Real Science

Tuesday, 27 March 2007

John O'Keefe, planet scientist

I've received a wonderfully evocative comment, which deserves a post of its own, on an earlier piece I wrote here about the YORP effect.

I ended that post with these words: "I still want to know more about Yarkovsky, O'Keefe, Radzievskii and Paddack."

Well this morning that request was answered when I got this from Mary:

“O’Keefe was my father. He was also responsible for discovering that the earth is (slightly) pear shaped, for which reason, we received many lugs of pears for Christmas for several years. He figured out how to map China when going from flat to round was unusual (during WWII) and he figured out that a satellite would help us to map the earth. He said tektites were from the Moon, and when nobody would listen, we put it on his funeral program so he’d have one more chance. He liked Wyeth and always talked about his appreciation of how light looks red when it comes through smoke or fog, but looks blue if it bounces off. I found his earliest comments about this in a letter to my mother before they married; he had read Goethe’s Farbenlehre.

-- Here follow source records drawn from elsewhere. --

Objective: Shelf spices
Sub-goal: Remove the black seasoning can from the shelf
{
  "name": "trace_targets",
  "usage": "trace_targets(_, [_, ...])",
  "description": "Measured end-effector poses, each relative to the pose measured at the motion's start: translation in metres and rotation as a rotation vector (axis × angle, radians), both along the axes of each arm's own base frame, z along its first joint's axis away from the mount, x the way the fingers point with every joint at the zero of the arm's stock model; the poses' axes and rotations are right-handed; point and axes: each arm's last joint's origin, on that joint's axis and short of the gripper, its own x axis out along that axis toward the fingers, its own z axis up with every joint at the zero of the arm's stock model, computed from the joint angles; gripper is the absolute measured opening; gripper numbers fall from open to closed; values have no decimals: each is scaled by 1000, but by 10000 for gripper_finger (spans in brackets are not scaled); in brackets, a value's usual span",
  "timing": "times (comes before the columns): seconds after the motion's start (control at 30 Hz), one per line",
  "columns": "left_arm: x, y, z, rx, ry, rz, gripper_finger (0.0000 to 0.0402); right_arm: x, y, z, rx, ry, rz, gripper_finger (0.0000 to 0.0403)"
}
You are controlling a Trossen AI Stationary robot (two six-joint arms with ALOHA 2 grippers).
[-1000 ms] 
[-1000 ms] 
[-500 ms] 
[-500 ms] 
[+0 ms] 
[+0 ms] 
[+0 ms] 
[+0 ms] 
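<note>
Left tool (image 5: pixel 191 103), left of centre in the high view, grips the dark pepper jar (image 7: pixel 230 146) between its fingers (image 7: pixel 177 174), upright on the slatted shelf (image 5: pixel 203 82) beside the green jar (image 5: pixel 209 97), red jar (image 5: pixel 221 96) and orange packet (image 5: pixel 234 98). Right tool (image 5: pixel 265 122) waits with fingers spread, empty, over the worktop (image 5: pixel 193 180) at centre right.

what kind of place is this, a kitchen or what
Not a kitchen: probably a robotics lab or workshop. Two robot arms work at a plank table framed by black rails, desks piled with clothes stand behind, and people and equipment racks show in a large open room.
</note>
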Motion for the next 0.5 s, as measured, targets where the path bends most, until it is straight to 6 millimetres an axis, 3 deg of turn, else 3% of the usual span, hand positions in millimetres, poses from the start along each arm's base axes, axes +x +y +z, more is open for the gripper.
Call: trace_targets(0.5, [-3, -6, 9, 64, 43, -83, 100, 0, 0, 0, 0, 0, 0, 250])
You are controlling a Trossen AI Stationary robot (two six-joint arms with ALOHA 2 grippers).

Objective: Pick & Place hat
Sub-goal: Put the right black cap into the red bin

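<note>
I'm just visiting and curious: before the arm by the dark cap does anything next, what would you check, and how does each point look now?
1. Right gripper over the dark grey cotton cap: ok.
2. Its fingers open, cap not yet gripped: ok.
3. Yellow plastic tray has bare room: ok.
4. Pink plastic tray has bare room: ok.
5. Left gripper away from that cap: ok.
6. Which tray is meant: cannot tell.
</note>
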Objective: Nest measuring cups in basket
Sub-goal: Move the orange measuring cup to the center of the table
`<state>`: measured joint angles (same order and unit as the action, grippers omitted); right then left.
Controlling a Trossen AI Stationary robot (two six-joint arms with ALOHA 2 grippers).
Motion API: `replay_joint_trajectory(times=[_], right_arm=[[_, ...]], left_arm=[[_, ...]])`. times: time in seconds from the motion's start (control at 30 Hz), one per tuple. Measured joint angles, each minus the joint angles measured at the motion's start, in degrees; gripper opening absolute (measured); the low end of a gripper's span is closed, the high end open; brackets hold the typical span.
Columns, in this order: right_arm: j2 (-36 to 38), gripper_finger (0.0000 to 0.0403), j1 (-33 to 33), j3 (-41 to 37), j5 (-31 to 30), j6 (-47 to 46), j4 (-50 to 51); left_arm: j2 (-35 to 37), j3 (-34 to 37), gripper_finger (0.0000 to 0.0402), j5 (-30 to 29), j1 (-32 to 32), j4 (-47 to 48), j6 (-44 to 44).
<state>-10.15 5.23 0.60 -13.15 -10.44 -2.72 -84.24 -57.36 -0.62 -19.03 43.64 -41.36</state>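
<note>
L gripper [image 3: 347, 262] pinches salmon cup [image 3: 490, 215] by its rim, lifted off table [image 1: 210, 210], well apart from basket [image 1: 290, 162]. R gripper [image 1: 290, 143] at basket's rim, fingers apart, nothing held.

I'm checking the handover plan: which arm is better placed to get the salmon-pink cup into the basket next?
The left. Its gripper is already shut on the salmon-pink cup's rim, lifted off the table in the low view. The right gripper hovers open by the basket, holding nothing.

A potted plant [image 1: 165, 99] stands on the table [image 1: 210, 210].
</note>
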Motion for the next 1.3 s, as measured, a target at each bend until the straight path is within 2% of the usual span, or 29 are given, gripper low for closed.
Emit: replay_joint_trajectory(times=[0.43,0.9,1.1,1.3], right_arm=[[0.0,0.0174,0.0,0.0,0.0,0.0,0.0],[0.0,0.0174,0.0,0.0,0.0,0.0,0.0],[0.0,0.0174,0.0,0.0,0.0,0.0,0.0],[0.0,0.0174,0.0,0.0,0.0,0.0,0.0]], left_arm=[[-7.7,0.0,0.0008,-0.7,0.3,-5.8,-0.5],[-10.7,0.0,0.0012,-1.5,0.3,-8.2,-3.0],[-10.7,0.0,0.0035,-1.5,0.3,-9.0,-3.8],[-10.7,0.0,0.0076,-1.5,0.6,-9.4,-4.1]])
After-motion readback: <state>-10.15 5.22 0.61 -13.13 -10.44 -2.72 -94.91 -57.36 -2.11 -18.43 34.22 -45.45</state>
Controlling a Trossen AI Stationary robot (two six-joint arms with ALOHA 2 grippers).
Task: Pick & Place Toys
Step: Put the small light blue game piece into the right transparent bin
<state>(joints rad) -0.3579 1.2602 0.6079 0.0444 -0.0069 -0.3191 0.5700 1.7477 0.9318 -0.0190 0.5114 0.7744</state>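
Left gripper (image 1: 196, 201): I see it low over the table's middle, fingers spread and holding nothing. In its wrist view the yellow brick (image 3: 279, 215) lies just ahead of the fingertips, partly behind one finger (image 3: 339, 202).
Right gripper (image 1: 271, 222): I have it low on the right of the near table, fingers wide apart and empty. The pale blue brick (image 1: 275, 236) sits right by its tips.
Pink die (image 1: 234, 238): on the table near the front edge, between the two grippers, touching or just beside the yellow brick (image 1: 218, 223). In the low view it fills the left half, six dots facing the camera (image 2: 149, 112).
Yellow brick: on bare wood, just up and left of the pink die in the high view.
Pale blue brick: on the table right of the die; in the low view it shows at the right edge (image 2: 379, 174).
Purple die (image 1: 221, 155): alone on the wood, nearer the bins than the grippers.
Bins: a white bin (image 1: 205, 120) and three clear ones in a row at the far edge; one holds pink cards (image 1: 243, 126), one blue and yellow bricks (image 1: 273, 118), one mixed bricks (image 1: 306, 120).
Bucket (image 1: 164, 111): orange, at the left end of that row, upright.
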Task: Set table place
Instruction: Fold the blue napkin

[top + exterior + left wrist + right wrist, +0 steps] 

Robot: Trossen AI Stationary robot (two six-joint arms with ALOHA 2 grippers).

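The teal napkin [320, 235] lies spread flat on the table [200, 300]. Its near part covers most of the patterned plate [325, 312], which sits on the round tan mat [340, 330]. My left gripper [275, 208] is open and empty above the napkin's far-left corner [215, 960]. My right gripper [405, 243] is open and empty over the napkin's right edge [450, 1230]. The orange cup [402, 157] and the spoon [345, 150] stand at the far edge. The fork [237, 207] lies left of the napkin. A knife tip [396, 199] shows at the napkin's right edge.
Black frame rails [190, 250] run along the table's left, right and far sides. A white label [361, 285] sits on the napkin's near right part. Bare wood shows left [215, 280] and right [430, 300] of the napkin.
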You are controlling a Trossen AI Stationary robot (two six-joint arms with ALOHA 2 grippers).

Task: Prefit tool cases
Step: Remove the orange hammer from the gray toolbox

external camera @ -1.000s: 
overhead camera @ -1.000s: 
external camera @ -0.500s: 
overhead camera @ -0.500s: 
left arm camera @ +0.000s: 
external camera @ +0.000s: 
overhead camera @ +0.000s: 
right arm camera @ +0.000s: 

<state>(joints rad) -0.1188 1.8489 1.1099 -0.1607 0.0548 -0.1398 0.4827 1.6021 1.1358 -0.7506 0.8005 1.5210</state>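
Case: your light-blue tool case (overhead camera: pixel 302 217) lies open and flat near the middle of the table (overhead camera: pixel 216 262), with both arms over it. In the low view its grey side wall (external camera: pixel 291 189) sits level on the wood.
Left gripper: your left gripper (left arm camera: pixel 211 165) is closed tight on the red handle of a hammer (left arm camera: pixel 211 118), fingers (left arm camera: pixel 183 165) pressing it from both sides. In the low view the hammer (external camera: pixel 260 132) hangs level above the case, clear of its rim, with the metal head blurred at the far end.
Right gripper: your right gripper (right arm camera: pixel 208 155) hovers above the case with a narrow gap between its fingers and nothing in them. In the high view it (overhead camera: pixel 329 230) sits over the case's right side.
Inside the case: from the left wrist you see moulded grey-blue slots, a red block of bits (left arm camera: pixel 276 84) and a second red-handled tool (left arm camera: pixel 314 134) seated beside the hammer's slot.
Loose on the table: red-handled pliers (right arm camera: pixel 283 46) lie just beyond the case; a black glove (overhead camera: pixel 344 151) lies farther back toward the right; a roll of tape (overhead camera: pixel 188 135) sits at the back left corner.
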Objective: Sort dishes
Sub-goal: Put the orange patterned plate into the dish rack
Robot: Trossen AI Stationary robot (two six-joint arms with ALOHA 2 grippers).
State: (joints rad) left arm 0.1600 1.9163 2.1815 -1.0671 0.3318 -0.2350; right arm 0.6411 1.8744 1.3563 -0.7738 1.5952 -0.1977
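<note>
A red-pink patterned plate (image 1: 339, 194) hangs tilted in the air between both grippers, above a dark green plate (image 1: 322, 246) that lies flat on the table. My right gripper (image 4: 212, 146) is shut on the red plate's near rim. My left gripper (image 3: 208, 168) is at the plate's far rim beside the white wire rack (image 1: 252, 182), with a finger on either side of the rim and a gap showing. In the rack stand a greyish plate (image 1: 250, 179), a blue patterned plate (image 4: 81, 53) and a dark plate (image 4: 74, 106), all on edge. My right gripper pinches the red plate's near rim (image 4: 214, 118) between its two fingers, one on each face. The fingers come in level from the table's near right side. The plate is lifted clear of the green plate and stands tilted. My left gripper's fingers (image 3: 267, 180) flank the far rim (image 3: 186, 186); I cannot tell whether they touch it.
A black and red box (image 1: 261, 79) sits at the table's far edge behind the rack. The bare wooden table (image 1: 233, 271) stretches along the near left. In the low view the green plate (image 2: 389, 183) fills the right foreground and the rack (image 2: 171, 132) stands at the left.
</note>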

“He believed very strongly that, as a civil servant, he was in the employ of the citizens of the US, who had a claim on his attention. Therefore those who wrote to him always received polite answers, even the little old ladies who wanted him to repent of his belief that the earth is round, or that it circuits the sun.

“He always wanted to be an astronomer; now he has an asteroid and an astral effect named after him. Good.”